* [Problem to solve]:
Read through the listing below and return only the lines containing "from".

□ □ □ □ □

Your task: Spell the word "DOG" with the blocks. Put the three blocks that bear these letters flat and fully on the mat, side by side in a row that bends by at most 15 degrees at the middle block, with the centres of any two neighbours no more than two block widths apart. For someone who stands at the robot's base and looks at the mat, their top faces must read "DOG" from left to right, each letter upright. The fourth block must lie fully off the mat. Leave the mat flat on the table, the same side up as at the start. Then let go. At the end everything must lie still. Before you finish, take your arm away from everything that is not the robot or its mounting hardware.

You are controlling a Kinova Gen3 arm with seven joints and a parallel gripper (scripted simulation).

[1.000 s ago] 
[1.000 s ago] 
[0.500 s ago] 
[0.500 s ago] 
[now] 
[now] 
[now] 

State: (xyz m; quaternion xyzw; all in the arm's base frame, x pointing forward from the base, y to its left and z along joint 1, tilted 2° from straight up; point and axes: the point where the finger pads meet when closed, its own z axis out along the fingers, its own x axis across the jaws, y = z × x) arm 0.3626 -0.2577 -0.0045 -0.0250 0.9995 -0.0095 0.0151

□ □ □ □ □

* [Response]:
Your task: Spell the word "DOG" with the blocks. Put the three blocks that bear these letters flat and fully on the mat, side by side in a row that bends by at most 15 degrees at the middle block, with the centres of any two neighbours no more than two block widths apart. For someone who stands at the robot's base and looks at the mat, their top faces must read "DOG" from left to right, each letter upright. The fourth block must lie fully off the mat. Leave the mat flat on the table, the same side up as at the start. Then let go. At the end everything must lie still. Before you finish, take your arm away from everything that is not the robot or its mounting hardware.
State: (xyz m; quaternion xyzw; all in the arm's base frame, x pointing forward from the base, y to its left and z along joint 1, tilted 2° from straight up; point and axes: the point where the finger pads meet when closed, its own z axis out along the fingers, its own x axis across the jaws, y = z × x) arm 0.3626 -0.2577 -0.0045 -0.0250 0.9995 -0.0095 0.0151

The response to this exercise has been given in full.